Sen. Marco Rubio pitched himself Sunday as the presidential candidate best suited to defeat Democratic front-runner Hillary Rodham Clinton and lead America far into the 21 century, even as he faces a crowded GOP field that includes fellow Floridian Jeb Bush and biting critiques over his push for comprehensive immigration reform.
Mr. Rubio also refused to take war off the table in thwarting Iran’s nuclear ambitions.
“If we don’t do it, someone else will,” he told CBS’s “Face the Nation,” saying the Saudis and other Sunnis will not sit idly by as Shiite-led Iran builds an atomic bomb.
The son of Cuban immigrants, Mr. Rubio has positioned himself as a fresh face who can help others realize their American dream.
He has contrasted himself with Mrs. Clinton, who he considers a relic of old Washington, and President Obama, whose ideas were supposed to usher in change but, in Mr. Rubio’s eyes, weren’t good enough to make that happen.
“I think the 21st century is going to be better than the 20th century,” the Florida Republican said. “But there are some things we need to do to make that happen.”
Mr. Rubio said Mrs. Clinton has refused to distinguish herself from Mr. Obama, and he blamed her for the failed diplomatic “reset” with Russia and the response to the 2012 terrorist attacks on the U.S. diplomatic compound in Benghazi, Libya.
Mr. Rubio officially announced his candidacy last week, following fellow Republican Sens. Ted Cruz of Texas and Rand Paul of Kentucky.
In an awkward turn, he now faces Mr. Bush, the GOP establishment front-runner who served as a mentor to Mr. Rubio during his rise through Florida politics before winning a Senate seat in 2010.
“It’s a unique situation,” Mr. Rubio told CBS, adding the competitive field will be good for the party in the long run.
As he courts conservatives, Mr. Rubio must face questions about his push for comprehensive immigration reform as part of a bipartisan “group of eight” in 2013. The bill passed the Senate but stalled in the House over concerns about border security and a potential path to citizenship for illegal immigrants.
“We can’t do it in a massive piece of legislation,” Mr.
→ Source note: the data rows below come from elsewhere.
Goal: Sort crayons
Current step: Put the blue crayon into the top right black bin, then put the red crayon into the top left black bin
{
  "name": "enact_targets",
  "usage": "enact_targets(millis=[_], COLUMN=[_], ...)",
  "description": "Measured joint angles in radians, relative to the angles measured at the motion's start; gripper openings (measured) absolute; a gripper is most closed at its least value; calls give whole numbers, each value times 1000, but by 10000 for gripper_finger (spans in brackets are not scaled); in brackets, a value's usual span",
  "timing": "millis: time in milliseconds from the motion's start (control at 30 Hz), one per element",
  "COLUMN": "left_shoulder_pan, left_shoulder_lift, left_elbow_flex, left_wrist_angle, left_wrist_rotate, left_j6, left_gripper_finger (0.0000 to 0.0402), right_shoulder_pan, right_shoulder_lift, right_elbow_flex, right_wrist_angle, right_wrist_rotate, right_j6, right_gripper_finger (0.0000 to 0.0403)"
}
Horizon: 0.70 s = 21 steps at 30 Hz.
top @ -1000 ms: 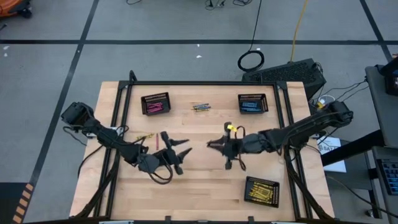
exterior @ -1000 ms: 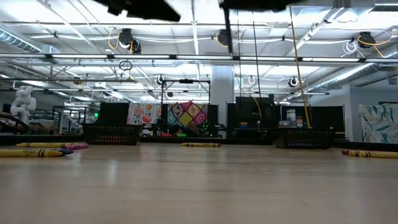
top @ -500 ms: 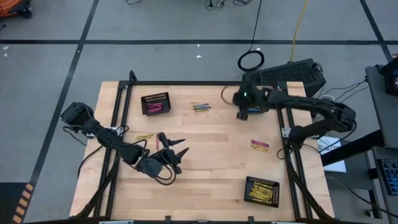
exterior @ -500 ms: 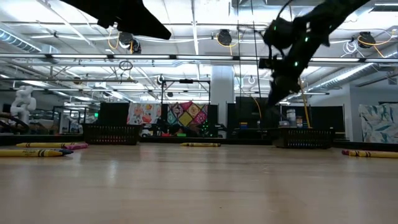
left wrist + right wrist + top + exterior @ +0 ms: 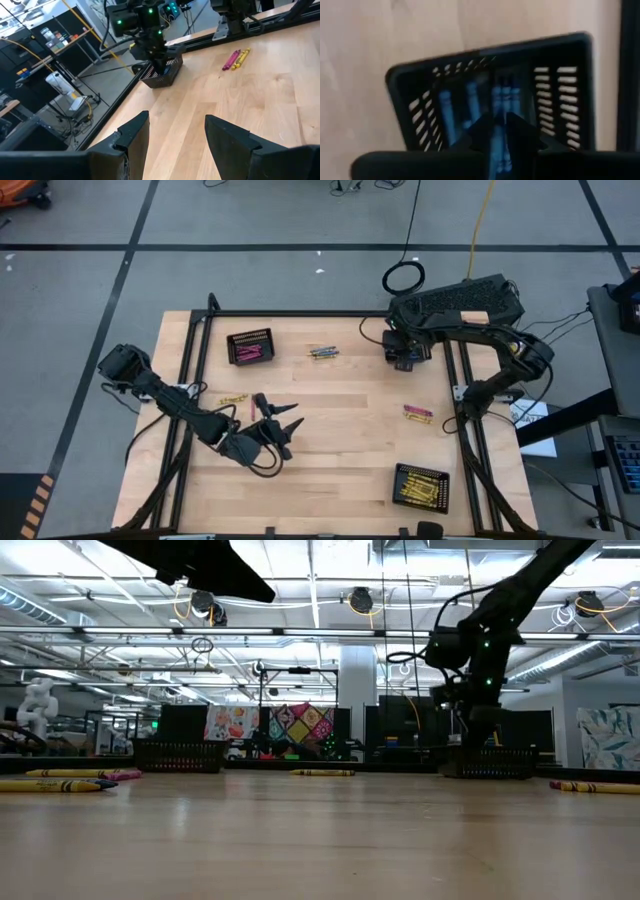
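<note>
I see my right gripper [image 5: 495, 131] hanging right over the blue basket [image 5: 407, 346] at the far right of the counter [image 5: 340, 480]. Its fingers [image 5: 520, 131] stand a little apart, with a blue crayon [image 5: 496, 145] showing in the gap between them — I cannot tell if they grip it. More blue crayons [image 5: 472, 105] lie in the basket under it.

My left gripper [image 5: 288, 423] waits low over the near left part of the counter. Its fingers [image 5: 132, 137] are open and hold nothing.

The pink basket [image 5: 250, 346] sits at the far left with pink crayons in it. The yellow basket [image 5: 421, 487] sits near, on the right, with yellow crayons inside.

Some crayons are loose on the wood — a small bunch [image 5: 321, 352] at the far middle, a yellow one [image 5: 233, 399] on the left, and a pink and yellow pair [image 5: 417, 413] on the right.
</note>
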Motion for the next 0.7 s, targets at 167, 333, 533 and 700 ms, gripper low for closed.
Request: enact_targets(millis=[167,333,533,700], left_shoulder_pan=[0,0,0,0], left_shoulder_lift=[0,0,0,1], left_elbow_flex=[0,-1,-1,-1], left_wrist_angle=[0,0,-2,-4], left_wrist_rotate=[0,0,0,0], left_j6=[0,-1,-51,-52], left_gripper_finger=[196,196,196,196], right_shoulder_pan=[0,0,36,137], right_shoulder_lift=[-39,-135,-303,-406], right_elbow_flex=[0,0,0,-17], right_wrist_angle=[-2,-16,-10,96], right_wrist_rotate=[48,66,10,-241], right_j6=[57,92,246,400], right_gripper_finger=[93,123,118,100])
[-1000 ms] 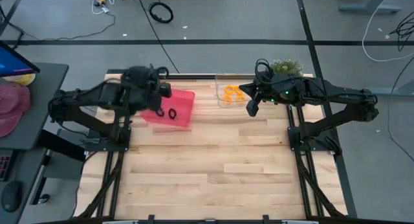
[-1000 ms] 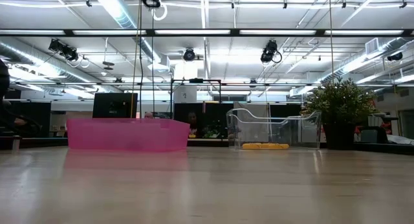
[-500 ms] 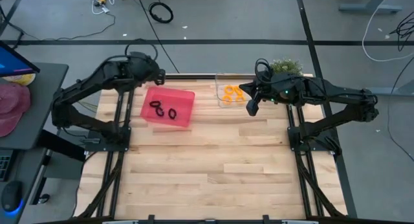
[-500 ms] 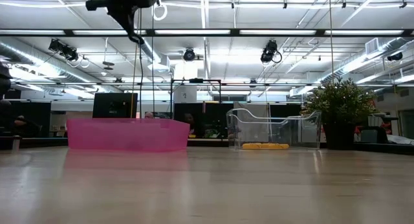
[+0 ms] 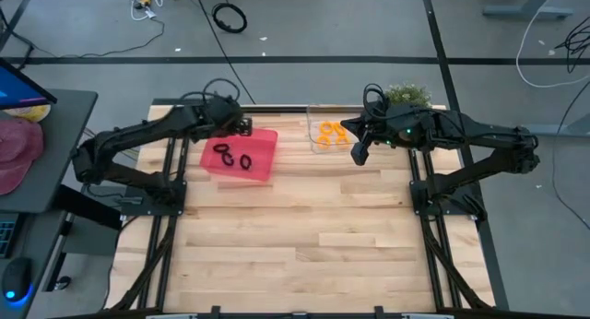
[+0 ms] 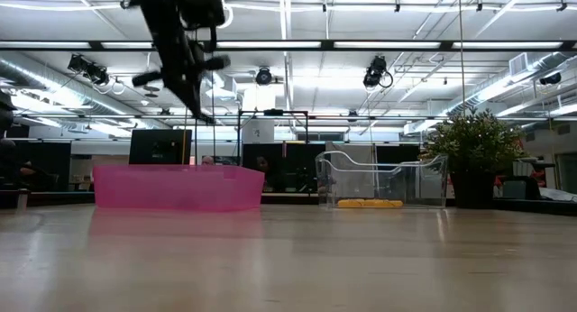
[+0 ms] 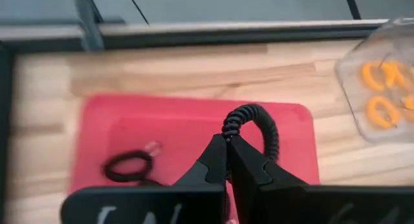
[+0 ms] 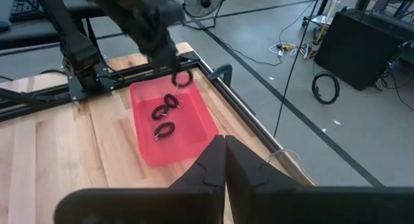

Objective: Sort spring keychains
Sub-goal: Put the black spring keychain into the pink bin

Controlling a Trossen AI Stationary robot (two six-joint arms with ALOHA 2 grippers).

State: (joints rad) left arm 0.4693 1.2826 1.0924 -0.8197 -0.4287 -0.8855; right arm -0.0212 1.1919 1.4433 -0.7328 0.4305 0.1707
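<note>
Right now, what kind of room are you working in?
Likely a robotics lab or workshop: a wooden table, bare ceiling ducts with strip lights, loose floor cables, a desk monitor nearby.

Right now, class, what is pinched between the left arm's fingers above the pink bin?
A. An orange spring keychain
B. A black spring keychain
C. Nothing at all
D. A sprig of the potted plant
B: the left wrist view shows the left gripper shut on a black spring keychain, held over the pink bin.
</note>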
Rubio said Sunday. “And I know, because I tried.”
Sen. Claire McCaskill, Missouri Democrat who offered full-on support Sunday for Mrs. Clinton’s 2016 bid, told ABC’s “This Week” that the episode is telling, in that Mr. Rubio “folded like a cheap shotgun” once conservatives criticized his bill.
Looking forward, Mr. Rubio said the country should strengthen its border and visa-tracking systems so it can put in place a system that subjects undocumented immigrants to background checks and payment of fines and back-taxes — part of a route to legal residency.
“It’s a long process, it’s a reasonably process, it’s a fair process,” he said. “But it has to happen in that order.”